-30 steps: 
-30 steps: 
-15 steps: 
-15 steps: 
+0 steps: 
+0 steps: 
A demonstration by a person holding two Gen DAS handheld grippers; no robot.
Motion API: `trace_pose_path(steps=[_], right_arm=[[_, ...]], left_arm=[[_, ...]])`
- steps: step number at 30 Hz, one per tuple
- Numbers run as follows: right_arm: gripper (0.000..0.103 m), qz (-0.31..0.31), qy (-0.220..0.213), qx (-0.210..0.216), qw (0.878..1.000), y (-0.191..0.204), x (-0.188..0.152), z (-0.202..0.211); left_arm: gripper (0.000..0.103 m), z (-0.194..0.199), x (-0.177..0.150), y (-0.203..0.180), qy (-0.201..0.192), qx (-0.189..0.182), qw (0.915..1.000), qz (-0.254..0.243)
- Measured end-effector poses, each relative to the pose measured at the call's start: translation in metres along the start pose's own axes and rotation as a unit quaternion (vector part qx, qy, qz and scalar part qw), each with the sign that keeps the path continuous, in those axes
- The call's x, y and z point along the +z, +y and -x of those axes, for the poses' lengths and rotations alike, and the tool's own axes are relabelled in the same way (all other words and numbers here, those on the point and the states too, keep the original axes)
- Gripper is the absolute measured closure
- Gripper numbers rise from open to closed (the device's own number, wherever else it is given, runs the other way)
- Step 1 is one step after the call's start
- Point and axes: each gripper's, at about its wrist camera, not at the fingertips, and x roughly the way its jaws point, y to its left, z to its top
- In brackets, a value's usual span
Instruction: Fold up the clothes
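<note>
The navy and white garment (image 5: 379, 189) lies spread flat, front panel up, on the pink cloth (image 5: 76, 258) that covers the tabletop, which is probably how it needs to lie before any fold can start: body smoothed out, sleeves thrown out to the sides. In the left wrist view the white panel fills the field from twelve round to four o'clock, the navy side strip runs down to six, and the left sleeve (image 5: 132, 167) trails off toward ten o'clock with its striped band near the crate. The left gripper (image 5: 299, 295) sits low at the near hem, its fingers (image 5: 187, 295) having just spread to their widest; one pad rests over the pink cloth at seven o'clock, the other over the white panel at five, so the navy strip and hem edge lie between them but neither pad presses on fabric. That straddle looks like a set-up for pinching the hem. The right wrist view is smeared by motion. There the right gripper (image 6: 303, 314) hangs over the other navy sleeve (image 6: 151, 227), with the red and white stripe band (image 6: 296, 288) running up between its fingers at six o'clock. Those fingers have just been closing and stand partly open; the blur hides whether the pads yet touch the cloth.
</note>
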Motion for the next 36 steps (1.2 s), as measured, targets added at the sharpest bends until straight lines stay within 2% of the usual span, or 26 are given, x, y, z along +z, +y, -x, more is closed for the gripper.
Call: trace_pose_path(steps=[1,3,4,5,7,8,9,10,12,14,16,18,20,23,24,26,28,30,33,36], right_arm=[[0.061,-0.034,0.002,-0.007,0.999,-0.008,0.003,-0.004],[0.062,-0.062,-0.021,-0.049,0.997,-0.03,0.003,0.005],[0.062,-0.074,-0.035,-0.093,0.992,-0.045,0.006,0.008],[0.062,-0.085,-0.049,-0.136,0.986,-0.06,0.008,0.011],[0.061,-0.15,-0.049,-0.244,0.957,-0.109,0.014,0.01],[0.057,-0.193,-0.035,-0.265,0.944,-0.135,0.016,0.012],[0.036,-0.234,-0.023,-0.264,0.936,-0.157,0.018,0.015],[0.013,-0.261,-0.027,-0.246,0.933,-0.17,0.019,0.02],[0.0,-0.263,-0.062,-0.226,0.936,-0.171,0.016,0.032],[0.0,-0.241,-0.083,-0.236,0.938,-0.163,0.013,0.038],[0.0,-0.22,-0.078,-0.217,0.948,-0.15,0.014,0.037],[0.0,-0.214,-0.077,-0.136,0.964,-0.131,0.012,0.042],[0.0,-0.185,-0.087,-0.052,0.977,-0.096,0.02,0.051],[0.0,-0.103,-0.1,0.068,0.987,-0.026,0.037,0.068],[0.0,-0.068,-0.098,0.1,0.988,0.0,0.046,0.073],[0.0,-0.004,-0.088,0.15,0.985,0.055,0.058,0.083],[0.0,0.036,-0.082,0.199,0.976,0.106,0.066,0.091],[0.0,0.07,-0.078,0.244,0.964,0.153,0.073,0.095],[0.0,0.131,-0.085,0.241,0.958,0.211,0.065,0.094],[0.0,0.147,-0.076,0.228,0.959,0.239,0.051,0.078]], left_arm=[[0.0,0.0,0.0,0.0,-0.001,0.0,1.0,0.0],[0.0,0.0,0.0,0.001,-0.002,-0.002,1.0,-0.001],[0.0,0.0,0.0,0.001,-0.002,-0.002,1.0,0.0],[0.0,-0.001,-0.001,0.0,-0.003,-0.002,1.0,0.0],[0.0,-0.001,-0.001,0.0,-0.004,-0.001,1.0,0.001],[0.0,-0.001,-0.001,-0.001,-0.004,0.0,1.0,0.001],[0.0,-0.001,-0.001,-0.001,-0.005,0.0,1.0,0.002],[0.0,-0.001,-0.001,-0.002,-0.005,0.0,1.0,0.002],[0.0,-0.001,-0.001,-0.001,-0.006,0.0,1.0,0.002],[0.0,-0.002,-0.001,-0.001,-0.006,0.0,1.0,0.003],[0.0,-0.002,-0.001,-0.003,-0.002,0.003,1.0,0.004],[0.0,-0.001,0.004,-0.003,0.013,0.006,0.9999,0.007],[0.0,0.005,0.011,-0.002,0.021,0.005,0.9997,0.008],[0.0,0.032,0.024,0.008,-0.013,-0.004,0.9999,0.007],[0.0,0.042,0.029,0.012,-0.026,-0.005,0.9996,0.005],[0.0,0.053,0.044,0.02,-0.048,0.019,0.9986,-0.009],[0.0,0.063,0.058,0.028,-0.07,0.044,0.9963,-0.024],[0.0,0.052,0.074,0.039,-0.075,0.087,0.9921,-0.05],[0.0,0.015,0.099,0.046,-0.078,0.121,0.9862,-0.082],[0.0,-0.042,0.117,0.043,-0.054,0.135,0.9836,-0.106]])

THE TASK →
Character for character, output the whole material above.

YOUR SOLUTION →
-30 steps: 
-30 steps: 
-15 steps: 
-15 steps: 
+0 steps: 
+0 steps: 
A demonstration by a person holding two Gen DAS handheld grippers; no robot.
Motion API: `trace_pose_path(steps=[_], right_arm=[[_, ...]], left_arm=[[_, ...]])`
- steps: step number at 30 Hz, one per tuple
- Numbers run as follows: right_arm: gripper (0.000..0.103 m), qz (-0.31..0.31), qy (-0.220..0.213), qx (-0.210..0.216), qw (0.878..1.000), y (-0.191..0.204), x (-0.188..0.152), z (-0.202..0.211); left_arm: gripper (0.000..0.103 m), z (-0.194..0.199), x (-0.177..0.150), y (-0.203..0.180), qy (-0.201..0.192), qx (-0.189..0.182), qw (0.915..1.000), qz (-0.254..0.243)
- Measured end-effector poses, each relative to the pose measured at the call's start: translation in metres along the start pose's own axes and rotation as a unit quaternion (vector part qx, qy, qz and scalar part qw), each with the sign that keeps the path continuous, in those axes
- The call's x, y and z point along the +z, +y and -x of those axes, for the poses' lengths and rotations alike, and the tool's own axes are relabelled in the same way (all other words and numbers here, those on the point and the states too, keep the original axes)
- Gripper is the absolute measured closure
- Gripper numbers rise from open to closed (the device's own number, wherever else it is given, runs the other way)
- Step 1 is one step after the call's start
- Point and axes: each gripper's, at about its wrist camera, not at the fingertips, and x roughly the way its jaws point, y to its left, z to its top
- In brackets, a value's usual span
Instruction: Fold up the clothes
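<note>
The navy and white garment (image 5: 379, 189) lies spread flat, front panel up, on the pink cloth (image 5: 76, 258) that covers the tabletop, which is probably how it needs to lie before any fold can start: body smoothed out, sleeves thrown out to the sides. In the left wrist view the white panel fills the field from twelve round to four o'clock, the navy side strip runs down to six, and the left sleeve (image 5: 132, 167) trails off toward ten o'clock with its striped band near the crate. The left gripper (image 5: 299, 295) sits low at the near hem, its fingers (image 5: 187, 295) having just spread to their widest; one pad rests over the pink cloth at seven o'clock, the other over the white panel at five, so the navy strip and hem edge lie between them but neither pad presses on fabric. That straddle looks like a set-up for pinching the hem. The right wrist view is smeared by motion. There the right gripper (image 6: 303, 314) hangs over the other navy sleeve (image 6: 151, 227), with the red and white stripe band (image 6: 296, 288) running up between its fingers at six o'clock. Those fingers have just been closing and stand partly open; the blur hides whether the pads yet touch the cloth.
</note>
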Motion for the next 36 steps (1.2 s), as measured, targets added at the sharpest bends until straight lines stay within 2% of the usual span, or 26 are given, x, y, z along +z, +y, -x, more is closed for the gripper.
Call: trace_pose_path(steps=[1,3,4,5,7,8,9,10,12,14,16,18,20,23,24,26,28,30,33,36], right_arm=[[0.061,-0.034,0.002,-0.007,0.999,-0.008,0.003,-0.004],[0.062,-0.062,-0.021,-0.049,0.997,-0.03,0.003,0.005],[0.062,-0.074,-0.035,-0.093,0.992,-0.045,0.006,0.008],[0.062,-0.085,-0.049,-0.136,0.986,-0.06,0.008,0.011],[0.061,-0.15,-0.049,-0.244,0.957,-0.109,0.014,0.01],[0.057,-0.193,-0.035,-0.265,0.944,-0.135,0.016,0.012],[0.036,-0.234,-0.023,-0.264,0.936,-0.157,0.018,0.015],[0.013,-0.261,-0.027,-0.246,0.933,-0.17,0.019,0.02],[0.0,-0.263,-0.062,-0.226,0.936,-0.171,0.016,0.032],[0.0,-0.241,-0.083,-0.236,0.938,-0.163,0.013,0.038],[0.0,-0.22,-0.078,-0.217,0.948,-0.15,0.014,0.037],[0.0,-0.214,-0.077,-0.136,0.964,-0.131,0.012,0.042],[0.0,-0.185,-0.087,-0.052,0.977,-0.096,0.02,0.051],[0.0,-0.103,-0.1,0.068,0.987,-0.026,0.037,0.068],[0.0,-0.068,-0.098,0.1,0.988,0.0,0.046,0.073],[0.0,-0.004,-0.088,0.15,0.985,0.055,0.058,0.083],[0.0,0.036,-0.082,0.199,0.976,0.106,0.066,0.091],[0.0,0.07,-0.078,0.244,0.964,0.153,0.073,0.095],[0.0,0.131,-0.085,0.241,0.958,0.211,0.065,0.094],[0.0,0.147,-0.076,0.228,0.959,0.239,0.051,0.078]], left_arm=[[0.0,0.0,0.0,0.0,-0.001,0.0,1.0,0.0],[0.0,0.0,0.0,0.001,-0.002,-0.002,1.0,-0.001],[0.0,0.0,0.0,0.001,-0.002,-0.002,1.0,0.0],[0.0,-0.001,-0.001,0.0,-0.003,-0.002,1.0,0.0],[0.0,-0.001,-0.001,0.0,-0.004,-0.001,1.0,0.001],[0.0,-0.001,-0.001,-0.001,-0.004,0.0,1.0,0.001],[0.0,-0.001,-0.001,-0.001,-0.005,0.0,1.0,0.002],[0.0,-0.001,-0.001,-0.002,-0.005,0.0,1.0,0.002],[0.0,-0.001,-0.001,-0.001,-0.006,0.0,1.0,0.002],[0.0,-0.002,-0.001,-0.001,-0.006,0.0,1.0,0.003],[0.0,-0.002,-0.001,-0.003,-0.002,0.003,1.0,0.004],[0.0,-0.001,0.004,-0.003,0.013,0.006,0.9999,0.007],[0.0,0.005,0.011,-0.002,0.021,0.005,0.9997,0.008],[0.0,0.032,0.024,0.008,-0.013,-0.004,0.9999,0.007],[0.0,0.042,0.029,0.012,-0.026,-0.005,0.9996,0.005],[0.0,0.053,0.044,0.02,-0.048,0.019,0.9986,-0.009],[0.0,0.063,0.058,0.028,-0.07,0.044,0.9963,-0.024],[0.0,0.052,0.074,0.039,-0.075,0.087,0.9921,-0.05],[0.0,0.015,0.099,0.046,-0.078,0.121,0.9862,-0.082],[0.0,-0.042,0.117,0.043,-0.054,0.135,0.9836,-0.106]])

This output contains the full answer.